• _ACTIVITY_: Across the whole listing, return each line exactly, with no images included.

• _DATASET EXTRACT_:
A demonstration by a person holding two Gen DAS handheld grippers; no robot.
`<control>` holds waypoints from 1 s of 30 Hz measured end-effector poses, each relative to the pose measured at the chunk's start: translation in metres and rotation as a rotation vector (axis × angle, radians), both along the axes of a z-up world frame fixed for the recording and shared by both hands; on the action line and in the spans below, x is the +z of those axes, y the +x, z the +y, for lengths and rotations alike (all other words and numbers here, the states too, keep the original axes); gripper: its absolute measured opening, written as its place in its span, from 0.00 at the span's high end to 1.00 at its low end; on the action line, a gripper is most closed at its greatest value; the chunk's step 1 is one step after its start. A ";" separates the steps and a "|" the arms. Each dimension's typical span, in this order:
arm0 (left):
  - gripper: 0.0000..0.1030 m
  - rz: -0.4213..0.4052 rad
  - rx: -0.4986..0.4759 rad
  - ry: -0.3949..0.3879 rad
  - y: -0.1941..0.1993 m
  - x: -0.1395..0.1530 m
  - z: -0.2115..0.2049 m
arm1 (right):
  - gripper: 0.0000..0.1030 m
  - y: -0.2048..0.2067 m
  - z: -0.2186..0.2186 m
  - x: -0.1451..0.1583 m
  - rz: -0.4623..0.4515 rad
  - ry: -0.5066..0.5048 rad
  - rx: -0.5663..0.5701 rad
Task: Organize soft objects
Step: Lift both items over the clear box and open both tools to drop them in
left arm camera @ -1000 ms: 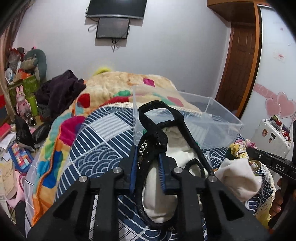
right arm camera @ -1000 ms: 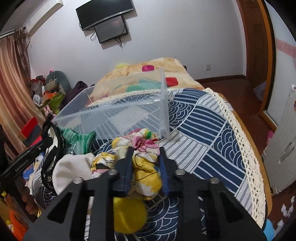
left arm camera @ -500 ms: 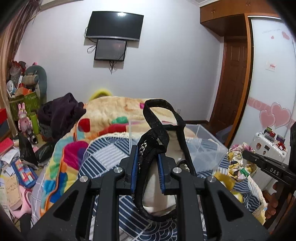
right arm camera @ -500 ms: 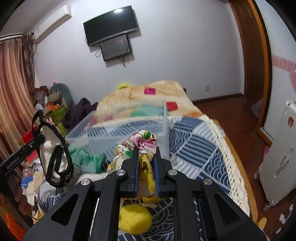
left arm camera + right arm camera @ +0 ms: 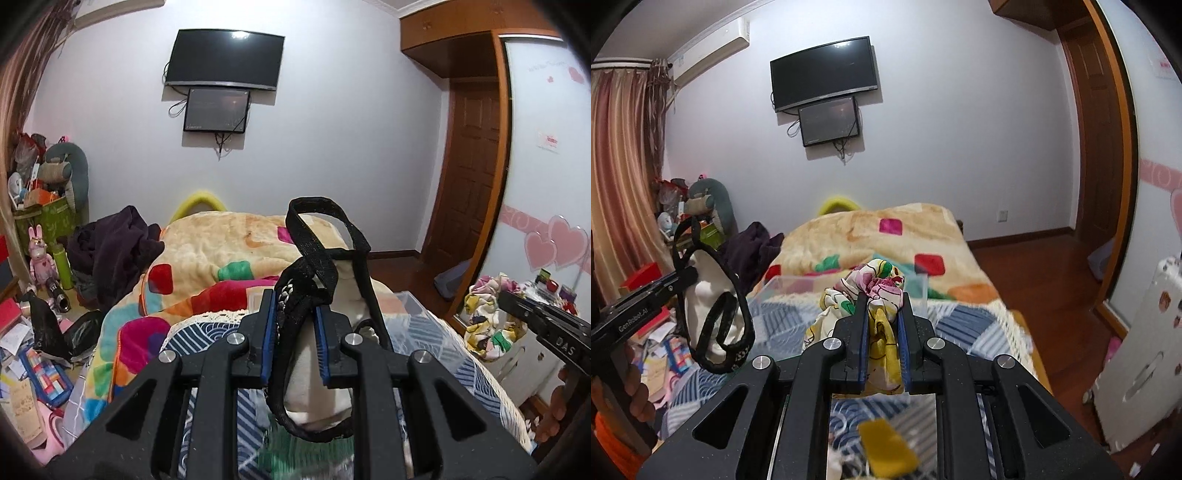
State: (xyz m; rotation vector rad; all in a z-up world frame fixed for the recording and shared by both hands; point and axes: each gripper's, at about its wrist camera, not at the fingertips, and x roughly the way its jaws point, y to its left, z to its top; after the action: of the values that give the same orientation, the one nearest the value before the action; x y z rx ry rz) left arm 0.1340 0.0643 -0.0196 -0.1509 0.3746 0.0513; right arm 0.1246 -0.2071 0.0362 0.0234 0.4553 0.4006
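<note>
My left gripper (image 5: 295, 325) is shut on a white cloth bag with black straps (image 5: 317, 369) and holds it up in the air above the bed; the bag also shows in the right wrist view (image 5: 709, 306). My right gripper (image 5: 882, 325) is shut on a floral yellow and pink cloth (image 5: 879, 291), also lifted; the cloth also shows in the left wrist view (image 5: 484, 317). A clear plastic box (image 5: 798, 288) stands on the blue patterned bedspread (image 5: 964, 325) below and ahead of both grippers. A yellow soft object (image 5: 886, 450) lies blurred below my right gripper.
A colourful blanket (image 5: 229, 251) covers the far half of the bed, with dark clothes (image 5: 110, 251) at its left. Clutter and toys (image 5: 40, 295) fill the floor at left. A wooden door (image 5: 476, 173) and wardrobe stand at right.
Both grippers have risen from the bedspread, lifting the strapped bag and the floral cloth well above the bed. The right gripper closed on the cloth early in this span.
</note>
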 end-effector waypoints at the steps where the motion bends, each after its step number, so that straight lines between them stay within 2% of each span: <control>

• _SOLVED EXERCISE_:
A demonstration by a person holding two Gen DAS handheld grippers; no robot.
`<control>` holds waypoints from 1 s of 30 Hz measured end-effector poses, each relative to the pose measured at the chunk's start: translation in metres and rotation as a rotation vector (axis × angle, radians), both along the axes of a z-up world frame fixed for the recording and shared by both hands; on the action line and in the spans below, x is the +z of those axes, y the +x, z the +y, for lengths and rotations alike (all other words and numbers here, the states too, keep the original axes); gripper: its absolute measured opening, written as its place in its span, from 0.00 at the span's high end to 1.00 at its low end; on the action line, a gripper is most closed at its greatest value; the chunk's step 1 is one step after its start. A ";" separates the steps and a "|" the arms. Each dimension's typical span, in this order:
arm0 (left):
  - gripper: 0.0000..0.1030 m
  - rz: -0.4213..0.4052 rad
  - rx: -0.4986..0.4759 rad
  - ry: -0.3949..0.3879 rad
  - y: -0.1941..0.1993 m
  - x: -0.1395..0.1530 m
  - z: -0.2115..0.2049 m
arm1 (right):
  - gripper: 0.0000..0.1030 m
  - y: -0.2048..0.2067 m
  - z: -0.2186..0.2186 m
  - x: -0.1451..0.1583 m
  - rz: -0.4623..0.4515 rad
  - ry: -0.5066..0.5048 rad
  - rx: -0.5663..0.5701 rad
Task: Organize soft objects
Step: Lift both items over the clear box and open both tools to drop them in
left arm camera @ -1000 ms: 
right arm camera @ -1000 ms: 
left arm camera @ -500 ms: 
right arm camera @ -500 ms: 
left arm camera + right arm camera @ +0 ms: 
State: (xyz m; rotation vector rad; all in a z-up world frame fixed for the recording and shared by both hands; point and axes: each gripper's, at about its wrist camera, not at the fingertips, and x roughly the way its jaws point, y to its left, z to its top; after the action: of the values that give the same orientation, the one nearest the value before the action; x y z rx ry rz) left arm 0.1340 0.0643 -0.0196 -0.1509 0.3746 0.0513; right arm 0.1246 -0.2071 0.0362 0.0234 0.4553 0.4006
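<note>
My left gripper (image 5: 295, 325) is shut on a white cloth bag with black straps (image 5: 317, 369) and holds it up in the air above the bed; the bag also shows in the right wrist view (image 5: 709, 306). My right gripper (image 5: 882, 325) is shut on a floral yellow and pink cloth (image 5: 879, 291), also lifted; the cloth also shows in the left wrist view (image 5: 484, 317). A clear plastic box (image 5: 798, 288) stands on the blue patterned bedspread (image 5: 964, 325) below and ahead of both grippers. A yellow soft object (image 5: 886, 450) lies blurred below my right gripper.
A colourful blanket (image 5: 229, 251) covers the far half of the bed, with dark clothes (image 5: 110, 251) at its left. Clutter and toys (image 5: 40, 295) fill the floor at left. A wooden door (image 5: 476, 173) and wardrobe stand at right.
Both grippers have risen from the bedspread, lifting the strapped bag and the floral cloth well above the bed. The right gripper closed on the cloth early in this span.
</note>
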 end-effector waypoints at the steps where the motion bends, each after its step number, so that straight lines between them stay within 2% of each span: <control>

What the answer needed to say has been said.